(WORK ORDER): Find the line in the entries below that contains "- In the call". Repeat it exactly, and every line after it through the line that contains "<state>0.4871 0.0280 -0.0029".
***** RECORDS FOR THE EXERCISE
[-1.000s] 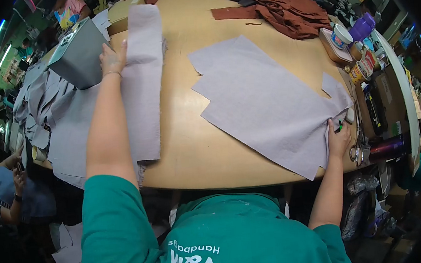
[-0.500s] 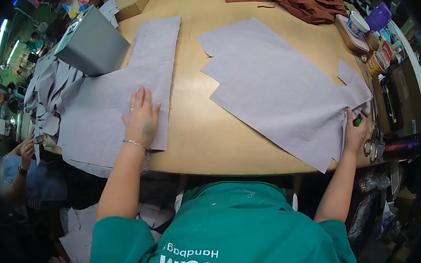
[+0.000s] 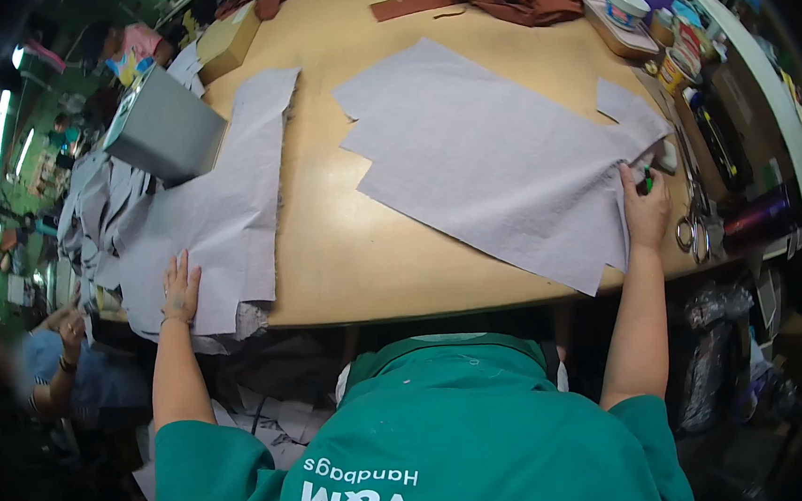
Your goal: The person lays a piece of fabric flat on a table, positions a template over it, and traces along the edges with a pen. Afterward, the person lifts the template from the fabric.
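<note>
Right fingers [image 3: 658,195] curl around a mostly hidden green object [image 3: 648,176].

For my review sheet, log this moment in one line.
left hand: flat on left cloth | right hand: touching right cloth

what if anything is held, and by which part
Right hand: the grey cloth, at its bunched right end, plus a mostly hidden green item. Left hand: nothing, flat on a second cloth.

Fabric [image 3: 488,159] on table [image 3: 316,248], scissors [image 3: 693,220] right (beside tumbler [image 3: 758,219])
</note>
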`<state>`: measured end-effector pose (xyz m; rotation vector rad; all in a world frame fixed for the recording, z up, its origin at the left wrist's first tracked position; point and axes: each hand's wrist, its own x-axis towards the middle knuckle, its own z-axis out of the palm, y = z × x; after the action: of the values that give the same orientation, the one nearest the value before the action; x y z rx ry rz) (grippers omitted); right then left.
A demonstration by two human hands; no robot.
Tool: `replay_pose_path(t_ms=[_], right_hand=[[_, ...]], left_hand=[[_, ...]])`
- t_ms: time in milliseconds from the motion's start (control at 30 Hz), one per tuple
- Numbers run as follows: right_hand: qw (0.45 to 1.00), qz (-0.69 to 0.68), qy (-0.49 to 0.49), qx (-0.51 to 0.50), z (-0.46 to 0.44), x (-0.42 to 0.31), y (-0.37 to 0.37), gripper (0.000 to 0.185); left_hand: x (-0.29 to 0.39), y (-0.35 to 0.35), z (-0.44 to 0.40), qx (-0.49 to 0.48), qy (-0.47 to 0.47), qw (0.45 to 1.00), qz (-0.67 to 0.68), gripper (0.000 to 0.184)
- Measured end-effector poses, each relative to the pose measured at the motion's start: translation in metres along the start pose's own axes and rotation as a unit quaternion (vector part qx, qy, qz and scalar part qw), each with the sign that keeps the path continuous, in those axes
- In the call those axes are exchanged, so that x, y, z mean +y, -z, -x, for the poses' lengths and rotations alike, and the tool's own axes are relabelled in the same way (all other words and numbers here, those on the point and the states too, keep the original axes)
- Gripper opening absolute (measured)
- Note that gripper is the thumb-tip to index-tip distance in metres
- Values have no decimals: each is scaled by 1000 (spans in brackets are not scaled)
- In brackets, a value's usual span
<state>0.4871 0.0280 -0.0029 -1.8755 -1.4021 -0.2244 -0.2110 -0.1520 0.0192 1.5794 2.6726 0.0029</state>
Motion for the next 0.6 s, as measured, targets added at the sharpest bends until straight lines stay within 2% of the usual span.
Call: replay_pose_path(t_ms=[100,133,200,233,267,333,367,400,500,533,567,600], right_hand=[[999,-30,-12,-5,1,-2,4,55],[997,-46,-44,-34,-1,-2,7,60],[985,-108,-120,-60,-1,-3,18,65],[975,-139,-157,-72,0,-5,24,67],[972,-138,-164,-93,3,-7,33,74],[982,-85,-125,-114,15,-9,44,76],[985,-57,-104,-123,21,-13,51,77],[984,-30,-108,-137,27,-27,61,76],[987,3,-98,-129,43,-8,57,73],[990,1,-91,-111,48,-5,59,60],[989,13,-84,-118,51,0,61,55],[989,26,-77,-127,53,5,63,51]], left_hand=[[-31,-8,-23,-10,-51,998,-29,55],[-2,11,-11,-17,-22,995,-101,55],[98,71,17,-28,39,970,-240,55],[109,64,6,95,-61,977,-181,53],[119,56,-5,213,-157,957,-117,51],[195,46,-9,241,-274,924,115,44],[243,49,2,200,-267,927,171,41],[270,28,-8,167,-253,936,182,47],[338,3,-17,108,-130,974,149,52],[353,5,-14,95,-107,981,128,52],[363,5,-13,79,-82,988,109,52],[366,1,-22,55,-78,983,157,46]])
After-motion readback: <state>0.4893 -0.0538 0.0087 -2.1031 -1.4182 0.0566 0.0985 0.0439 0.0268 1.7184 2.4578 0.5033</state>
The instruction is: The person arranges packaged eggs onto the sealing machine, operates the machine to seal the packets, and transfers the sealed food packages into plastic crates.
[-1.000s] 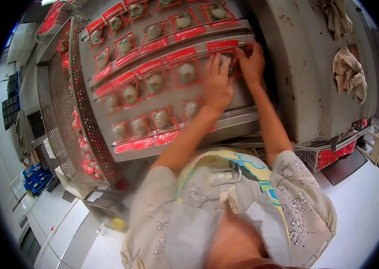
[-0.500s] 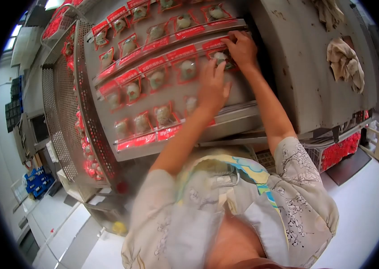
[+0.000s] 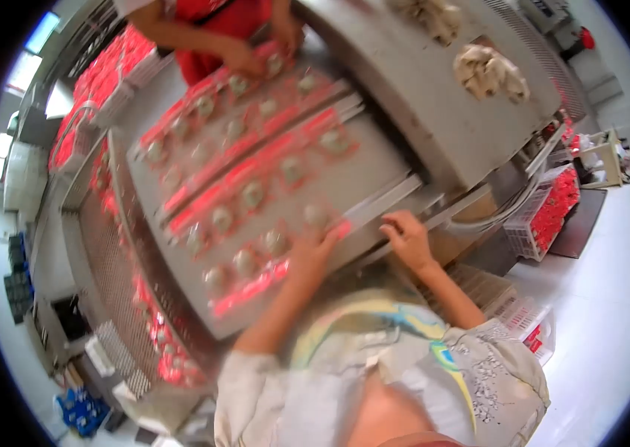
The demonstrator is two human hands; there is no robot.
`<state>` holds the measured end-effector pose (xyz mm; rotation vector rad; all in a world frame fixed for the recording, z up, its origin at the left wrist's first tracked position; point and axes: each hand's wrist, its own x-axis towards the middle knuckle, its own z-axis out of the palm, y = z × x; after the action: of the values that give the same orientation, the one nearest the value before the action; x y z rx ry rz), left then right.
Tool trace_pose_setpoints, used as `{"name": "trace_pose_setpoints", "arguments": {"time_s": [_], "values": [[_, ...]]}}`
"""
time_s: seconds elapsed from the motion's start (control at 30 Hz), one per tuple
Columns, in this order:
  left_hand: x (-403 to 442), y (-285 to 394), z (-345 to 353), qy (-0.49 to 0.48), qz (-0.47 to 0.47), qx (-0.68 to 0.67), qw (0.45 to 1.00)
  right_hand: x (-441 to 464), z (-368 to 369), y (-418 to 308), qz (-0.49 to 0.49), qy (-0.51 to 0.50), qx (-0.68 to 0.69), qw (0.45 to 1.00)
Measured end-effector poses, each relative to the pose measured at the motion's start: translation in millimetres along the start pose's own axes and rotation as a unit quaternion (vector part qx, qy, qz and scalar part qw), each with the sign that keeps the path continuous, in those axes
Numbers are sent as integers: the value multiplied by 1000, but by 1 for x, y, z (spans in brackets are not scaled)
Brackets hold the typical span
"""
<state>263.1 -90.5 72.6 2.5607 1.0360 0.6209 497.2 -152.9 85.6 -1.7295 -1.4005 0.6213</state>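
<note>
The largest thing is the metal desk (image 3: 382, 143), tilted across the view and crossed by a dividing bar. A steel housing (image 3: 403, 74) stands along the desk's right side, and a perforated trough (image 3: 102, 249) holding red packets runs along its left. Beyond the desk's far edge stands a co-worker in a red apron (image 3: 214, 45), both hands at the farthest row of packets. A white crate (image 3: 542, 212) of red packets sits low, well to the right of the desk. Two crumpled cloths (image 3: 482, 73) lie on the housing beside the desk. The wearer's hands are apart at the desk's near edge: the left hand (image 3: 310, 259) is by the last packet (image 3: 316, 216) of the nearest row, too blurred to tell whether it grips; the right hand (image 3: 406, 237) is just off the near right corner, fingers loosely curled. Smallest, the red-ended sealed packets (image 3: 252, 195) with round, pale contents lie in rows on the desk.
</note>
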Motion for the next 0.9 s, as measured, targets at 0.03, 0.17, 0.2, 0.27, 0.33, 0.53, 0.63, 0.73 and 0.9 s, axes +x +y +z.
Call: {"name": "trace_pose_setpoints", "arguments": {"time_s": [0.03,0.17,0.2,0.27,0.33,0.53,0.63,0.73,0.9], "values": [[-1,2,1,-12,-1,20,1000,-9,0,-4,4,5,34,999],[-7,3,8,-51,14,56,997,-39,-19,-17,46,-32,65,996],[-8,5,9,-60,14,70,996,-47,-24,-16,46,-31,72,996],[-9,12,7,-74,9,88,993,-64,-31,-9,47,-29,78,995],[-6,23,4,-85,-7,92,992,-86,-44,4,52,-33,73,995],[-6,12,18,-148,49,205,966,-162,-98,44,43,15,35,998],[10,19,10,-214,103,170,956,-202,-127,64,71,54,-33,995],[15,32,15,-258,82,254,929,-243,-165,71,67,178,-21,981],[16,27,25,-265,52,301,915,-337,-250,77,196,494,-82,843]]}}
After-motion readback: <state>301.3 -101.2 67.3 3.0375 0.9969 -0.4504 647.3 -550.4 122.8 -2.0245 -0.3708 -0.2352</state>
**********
(ANSWER FOR THE TASK):
- In the call those axes are exchanged, so that x, y, z mean +y, -z, -x, for the poses' lengths and rotations alike, and the tool's own axes are relabelled in the same way (all other words and numbers here, those on the point and the states too, keep the original axes)
- Gripper opening absolute (measured)
- Note that gripper is the thumb-tip to index-tip distance in metres
- Values have no decimals: each is scaled by 1000 (spans in brackets are not scaled)
- In brackets, a value's usual span
<state>0.4871 0.0280 -0.0029 -1.8755 -1.4021 -0.2244 -0.2110 -0.1520 0.0192 1.5794 2.6726 0.0029</state>

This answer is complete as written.